A mass influx of people is anticipated for the city when the cultural spotlight finally allows Hull and its people to shine across the UK and the wider world, and demonstrate what fantastic events and attractions the whole area has to offer.

So, with all this planning for huge inflows of people, it seems strange to imagine a time when officials were actually working on how to orchestrate a mass exit from the city.
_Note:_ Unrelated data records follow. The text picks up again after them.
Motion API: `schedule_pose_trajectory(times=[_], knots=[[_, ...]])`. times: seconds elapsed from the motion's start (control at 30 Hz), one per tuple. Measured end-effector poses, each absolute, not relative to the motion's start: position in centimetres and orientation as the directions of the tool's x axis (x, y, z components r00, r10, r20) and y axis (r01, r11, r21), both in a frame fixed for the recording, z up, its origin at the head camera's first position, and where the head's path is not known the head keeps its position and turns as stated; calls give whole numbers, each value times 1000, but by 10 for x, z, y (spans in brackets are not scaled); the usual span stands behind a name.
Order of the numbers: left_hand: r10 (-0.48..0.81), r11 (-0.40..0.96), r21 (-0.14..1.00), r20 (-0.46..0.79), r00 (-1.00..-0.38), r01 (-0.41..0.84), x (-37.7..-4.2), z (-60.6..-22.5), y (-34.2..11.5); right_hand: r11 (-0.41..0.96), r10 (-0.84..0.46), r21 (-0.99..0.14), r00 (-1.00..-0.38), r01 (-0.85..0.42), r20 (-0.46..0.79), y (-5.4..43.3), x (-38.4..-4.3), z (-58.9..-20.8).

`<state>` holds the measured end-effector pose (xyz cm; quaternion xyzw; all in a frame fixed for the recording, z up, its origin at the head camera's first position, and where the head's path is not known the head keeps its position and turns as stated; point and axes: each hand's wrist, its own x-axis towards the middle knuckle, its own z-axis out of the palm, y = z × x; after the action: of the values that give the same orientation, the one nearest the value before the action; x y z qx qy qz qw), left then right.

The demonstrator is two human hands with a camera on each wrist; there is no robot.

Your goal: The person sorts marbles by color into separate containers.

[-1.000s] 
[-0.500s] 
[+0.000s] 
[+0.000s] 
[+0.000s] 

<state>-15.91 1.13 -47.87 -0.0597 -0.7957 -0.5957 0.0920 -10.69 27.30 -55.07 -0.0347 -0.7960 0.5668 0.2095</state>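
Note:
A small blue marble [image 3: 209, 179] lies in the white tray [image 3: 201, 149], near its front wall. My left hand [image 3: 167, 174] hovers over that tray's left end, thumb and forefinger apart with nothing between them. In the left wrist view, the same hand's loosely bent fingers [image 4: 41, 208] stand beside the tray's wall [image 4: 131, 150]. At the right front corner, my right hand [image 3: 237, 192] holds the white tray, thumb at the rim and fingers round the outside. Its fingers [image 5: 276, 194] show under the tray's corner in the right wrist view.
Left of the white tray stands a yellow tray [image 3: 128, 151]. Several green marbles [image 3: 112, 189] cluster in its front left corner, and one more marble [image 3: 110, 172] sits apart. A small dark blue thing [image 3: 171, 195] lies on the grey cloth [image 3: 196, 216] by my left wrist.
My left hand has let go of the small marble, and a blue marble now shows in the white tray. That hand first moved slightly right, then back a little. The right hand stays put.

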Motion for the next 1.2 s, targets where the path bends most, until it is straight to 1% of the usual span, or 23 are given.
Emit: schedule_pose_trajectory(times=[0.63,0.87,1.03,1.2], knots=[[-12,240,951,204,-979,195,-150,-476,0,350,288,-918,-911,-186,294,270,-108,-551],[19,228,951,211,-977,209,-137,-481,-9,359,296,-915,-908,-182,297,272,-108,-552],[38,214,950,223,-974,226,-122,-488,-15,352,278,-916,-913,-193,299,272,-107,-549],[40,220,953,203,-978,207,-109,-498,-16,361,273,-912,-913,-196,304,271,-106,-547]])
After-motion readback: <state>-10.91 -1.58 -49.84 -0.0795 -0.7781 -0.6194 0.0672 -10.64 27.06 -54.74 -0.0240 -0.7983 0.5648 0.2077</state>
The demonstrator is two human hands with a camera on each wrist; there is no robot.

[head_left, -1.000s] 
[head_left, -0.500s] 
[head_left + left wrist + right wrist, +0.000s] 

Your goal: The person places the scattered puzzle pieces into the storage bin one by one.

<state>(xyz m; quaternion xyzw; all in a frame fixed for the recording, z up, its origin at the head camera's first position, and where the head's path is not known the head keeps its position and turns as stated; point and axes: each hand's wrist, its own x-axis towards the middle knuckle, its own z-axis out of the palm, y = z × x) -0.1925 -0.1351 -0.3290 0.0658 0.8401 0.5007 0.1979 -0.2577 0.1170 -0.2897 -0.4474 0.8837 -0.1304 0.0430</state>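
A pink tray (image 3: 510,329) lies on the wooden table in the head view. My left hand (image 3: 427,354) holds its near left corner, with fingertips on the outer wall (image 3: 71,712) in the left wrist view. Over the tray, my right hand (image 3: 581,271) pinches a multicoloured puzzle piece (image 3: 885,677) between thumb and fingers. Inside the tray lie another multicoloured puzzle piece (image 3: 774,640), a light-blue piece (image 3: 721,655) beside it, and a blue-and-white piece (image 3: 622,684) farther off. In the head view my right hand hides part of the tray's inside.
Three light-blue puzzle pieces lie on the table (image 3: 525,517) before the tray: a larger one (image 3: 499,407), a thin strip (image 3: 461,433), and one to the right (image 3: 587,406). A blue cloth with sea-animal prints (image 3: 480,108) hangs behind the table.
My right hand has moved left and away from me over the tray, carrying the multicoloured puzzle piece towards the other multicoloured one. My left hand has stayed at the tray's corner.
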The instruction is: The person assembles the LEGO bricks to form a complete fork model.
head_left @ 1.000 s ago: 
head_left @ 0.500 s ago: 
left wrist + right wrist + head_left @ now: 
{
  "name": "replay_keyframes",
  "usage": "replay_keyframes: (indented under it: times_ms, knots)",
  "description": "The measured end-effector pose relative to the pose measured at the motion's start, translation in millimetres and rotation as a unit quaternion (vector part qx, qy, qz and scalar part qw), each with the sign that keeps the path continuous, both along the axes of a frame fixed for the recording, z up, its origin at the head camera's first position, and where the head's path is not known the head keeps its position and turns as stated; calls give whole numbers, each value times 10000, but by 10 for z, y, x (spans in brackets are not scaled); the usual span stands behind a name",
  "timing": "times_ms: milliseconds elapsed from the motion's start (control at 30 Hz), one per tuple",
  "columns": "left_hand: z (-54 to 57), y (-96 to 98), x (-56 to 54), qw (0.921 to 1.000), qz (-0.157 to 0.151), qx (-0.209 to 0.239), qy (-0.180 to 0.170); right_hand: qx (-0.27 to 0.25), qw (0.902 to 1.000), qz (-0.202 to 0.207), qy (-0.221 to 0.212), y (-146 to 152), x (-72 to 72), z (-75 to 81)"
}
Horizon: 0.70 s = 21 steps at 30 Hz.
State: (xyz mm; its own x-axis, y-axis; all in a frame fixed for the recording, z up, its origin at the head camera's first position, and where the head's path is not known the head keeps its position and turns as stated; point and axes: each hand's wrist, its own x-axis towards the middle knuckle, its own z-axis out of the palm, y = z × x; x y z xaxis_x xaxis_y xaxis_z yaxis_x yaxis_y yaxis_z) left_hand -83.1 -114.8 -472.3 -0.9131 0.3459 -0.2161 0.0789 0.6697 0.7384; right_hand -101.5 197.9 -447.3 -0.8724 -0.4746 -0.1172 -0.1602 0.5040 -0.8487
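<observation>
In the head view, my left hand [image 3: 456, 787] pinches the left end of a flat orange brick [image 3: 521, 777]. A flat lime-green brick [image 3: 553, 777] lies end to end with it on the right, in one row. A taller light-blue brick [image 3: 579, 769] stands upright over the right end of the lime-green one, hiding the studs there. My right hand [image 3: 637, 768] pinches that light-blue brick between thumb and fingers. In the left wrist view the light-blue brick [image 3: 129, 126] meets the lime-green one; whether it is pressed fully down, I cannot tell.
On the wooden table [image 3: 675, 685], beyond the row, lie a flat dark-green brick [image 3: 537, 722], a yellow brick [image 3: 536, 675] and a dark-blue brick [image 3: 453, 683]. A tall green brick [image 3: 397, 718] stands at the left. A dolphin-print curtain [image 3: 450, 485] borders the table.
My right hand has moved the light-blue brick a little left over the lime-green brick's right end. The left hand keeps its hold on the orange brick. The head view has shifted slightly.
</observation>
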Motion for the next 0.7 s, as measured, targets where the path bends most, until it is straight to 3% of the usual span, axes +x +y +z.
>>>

But that’s exactly what happened in May 1961, with an operation known as ‘Exercise Exodus’, as revealed by newly uncovered historic records from East Riding Archives.

A tantalisingly small file of photographs, preserved at the Archives repository in Beverley, gives a glimpse at an operation that was conducted by Hull Civil Defence Authority on 28 May 1961. The whole event was in fact part of the city’s emergency plan during the Cold War, for how to evacuate large numbers of residents if the worst happened and Hull bore the brunt of a catastrophic event such as a nuclear weapon strike.

The photographs, from East Riding Archives’ ‘Civil Defence & Air Raid Precautions’ collection, depict crowds of civilians, as well as civil defence personnel, participating in the practice evacuation via the old Humber ferries, and a convoy of buses.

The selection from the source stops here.